(Collected data entries)
# # #

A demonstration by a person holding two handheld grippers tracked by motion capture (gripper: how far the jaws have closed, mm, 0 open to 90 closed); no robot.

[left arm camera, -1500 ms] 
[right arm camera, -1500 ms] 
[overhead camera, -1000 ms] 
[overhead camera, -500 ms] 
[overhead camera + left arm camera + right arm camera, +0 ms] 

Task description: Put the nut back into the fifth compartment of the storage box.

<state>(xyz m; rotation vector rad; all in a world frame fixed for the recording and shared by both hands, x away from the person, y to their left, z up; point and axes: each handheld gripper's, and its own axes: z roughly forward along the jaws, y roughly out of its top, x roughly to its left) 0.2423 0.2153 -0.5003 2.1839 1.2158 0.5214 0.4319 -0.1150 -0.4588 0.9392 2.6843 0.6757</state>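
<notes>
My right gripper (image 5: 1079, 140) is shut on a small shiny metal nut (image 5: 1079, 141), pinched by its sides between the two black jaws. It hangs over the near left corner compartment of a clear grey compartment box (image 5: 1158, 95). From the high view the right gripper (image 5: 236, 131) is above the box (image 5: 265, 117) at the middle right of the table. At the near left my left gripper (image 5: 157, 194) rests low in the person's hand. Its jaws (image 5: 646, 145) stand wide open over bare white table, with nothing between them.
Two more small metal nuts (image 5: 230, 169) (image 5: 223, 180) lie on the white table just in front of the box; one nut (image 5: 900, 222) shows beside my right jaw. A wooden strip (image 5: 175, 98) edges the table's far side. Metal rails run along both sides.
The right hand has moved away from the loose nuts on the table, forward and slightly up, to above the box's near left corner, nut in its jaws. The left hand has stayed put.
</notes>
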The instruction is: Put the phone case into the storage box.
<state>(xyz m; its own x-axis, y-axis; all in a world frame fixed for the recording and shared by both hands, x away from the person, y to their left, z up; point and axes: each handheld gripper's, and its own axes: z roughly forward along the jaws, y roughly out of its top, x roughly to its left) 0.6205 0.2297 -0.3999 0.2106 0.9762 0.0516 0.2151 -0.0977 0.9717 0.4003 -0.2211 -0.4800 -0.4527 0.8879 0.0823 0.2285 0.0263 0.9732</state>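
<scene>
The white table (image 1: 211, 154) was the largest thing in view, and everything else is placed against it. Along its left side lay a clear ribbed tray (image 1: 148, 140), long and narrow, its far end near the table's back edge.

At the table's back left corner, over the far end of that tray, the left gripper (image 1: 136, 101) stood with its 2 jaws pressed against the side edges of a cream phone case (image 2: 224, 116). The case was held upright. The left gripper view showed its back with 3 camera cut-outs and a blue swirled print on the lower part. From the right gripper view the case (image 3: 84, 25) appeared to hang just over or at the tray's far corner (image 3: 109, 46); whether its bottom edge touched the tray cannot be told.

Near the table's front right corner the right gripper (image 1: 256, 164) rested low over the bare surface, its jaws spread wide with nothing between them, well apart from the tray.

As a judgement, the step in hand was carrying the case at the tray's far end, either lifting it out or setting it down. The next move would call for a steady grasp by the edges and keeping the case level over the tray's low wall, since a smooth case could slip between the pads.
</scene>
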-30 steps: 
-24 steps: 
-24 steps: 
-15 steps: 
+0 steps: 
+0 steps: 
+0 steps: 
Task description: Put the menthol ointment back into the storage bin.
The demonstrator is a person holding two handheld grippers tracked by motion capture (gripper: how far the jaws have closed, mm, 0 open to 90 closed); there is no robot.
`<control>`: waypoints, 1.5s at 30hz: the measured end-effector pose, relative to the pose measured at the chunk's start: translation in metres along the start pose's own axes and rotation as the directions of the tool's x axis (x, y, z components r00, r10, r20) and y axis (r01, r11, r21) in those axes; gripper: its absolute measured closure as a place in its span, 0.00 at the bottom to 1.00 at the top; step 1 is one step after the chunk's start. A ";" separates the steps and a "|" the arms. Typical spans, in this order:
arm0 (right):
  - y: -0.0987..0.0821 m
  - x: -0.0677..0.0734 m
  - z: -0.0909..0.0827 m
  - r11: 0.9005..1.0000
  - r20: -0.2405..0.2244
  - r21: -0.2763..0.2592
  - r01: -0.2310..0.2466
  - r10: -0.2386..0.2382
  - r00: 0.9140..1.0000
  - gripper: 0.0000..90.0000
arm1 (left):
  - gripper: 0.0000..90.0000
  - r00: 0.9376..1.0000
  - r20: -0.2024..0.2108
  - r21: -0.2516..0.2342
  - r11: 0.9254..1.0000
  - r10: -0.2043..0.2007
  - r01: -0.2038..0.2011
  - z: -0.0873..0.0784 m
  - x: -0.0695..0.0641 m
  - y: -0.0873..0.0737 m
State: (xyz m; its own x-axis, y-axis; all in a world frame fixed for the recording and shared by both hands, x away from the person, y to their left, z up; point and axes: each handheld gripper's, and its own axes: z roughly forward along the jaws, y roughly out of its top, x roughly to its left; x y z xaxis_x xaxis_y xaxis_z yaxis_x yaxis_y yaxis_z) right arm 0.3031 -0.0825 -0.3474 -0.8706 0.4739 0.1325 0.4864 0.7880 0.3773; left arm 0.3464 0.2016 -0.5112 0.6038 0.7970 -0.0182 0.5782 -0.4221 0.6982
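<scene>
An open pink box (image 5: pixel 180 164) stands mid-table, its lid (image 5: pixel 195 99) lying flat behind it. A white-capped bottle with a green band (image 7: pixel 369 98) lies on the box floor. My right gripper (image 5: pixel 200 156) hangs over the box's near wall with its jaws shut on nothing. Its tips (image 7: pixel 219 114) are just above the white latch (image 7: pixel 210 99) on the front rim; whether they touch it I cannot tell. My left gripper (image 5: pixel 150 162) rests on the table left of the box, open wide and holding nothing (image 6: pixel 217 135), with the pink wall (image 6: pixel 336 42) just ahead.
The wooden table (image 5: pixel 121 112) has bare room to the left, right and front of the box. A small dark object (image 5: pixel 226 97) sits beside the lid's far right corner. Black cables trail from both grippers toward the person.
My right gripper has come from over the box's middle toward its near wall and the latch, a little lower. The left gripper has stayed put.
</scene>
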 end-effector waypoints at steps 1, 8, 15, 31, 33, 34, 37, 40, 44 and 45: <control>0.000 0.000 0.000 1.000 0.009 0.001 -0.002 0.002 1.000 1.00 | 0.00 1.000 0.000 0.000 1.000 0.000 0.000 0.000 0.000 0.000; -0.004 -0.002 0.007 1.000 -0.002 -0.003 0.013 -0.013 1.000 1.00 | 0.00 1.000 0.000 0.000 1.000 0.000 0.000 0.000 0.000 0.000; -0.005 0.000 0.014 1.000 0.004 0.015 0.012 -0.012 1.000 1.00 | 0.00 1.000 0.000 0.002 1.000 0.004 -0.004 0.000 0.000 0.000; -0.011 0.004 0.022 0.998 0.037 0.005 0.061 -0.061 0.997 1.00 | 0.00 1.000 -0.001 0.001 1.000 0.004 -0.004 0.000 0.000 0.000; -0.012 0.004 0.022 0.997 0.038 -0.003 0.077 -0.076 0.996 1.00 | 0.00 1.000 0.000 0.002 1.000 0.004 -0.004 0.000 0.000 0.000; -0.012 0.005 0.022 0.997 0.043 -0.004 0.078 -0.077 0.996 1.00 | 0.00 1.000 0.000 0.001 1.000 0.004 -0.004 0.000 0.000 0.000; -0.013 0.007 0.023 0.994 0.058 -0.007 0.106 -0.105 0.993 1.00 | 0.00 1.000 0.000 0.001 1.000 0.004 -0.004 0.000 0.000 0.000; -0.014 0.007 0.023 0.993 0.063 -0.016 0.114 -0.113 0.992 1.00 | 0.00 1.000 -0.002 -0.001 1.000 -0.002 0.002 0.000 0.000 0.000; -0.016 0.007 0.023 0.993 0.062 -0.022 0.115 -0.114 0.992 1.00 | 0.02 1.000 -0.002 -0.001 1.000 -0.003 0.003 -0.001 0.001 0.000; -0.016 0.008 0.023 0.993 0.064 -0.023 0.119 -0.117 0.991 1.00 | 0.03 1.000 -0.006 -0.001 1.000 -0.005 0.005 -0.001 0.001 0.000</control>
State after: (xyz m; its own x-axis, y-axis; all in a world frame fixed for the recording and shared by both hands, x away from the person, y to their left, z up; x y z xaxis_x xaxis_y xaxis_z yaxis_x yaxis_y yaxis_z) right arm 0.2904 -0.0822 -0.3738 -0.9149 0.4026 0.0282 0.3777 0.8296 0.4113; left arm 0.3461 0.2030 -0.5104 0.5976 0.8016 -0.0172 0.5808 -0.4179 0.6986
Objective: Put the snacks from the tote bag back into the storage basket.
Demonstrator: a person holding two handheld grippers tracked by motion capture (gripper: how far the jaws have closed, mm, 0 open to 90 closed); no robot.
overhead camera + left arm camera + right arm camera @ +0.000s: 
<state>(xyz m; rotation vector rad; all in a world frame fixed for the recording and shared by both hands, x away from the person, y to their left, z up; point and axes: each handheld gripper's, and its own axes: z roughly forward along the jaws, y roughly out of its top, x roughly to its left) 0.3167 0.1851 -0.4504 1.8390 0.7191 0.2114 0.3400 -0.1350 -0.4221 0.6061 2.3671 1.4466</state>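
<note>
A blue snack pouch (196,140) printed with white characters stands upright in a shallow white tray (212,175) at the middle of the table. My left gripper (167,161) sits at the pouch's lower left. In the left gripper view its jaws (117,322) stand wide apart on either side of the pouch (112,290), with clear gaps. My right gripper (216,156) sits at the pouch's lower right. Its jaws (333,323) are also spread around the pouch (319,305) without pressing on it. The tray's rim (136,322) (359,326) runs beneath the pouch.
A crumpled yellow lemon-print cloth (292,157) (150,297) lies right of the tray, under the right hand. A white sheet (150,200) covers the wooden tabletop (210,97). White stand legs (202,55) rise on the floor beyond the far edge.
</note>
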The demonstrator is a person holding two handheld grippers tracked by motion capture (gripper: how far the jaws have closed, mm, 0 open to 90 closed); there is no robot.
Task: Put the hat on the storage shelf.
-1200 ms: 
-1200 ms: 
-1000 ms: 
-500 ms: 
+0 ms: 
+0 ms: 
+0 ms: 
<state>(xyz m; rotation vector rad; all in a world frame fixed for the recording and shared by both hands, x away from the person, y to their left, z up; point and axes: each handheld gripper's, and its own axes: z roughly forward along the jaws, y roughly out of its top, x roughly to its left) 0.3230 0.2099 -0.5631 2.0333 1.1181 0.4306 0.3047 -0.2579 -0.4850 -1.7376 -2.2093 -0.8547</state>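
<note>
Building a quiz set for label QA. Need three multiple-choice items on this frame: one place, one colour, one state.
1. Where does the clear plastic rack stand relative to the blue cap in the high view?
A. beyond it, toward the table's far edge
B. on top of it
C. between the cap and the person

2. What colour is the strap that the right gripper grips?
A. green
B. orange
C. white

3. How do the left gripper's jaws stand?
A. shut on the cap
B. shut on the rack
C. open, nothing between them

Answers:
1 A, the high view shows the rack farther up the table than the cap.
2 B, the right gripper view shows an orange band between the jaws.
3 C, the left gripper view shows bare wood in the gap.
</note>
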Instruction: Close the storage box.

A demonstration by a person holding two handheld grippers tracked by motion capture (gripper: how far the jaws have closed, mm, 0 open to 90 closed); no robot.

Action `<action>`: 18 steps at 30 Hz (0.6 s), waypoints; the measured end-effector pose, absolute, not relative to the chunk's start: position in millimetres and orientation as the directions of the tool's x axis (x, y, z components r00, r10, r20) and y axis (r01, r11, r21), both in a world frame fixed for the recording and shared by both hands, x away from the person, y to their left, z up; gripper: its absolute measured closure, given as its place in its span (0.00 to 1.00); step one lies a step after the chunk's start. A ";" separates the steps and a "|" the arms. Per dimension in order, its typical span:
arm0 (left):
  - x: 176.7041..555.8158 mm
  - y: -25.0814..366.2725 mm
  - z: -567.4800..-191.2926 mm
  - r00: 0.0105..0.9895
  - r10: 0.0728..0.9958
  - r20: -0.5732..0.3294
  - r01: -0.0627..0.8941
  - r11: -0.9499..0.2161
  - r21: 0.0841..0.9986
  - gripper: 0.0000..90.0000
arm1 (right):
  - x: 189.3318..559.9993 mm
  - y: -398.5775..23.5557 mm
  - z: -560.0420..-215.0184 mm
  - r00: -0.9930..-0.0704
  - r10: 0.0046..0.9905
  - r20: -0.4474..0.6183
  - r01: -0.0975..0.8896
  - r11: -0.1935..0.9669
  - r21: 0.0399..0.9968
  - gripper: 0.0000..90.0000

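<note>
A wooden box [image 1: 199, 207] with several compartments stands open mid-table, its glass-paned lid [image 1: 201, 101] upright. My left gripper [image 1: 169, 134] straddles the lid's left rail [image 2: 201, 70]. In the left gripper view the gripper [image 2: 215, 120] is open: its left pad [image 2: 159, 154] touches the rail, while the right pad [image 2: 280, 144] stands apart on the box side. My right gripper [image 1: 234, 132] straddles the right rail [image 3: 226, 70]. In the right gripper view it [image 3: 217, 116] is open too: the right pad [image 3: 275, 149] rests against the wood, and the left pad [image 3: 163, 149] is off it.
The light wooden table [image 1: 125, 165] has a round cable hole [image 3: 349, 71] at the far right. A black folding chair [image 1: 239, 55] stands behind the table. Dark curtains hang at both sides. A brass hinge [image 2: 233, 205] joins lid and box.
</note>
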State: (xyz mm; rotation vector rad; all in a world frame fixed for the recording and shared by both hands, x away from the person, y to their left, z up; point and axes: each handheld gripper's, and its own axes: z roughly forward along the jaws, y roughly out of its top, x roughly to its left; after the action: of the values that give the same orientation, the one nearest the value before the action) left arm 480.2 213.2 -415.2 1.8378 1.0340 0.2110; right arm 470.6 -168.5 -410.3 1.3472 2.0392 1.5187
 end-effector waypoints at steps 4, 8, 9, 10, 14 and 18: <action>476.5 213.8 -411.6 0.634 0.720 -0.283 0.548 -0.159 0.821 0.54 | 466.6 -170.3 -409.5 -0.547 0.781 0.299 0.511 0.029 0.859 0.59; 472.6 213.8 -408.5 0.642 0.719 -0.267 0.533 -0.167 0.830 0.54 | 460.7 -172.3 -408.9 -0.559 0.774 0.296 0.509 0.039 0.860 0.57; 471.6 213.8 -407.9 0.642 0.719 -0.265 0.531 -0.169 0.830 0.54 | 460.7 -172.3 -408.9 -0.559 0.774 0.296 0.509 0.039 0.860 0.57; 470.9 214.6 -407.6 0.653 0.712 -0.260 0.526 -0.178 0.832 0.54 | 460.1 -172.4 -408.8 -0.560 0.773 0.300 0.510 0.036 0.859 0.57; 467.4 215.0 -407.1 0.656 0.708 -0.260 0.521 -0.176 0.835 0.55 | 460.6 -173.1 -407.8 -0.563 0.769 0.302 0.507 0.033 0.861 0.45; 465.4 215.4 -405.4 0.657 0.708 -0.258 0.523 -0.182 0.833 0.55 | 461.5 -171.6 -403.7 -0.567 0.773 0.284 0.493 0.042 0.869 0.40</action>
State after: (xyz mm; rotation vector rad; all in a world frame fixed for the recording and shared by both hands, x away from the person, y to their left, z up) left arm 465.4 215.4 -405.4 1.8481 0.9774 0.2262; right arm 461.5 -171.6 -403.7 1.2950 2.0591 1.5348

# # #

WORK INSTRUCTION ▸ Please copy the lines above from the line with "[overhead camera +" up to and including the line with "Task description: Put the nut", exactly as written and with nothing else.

REPLY TO THE EXERCISE ▸
[overhead camera + left arm camera + right arm camera, +0 ms] 

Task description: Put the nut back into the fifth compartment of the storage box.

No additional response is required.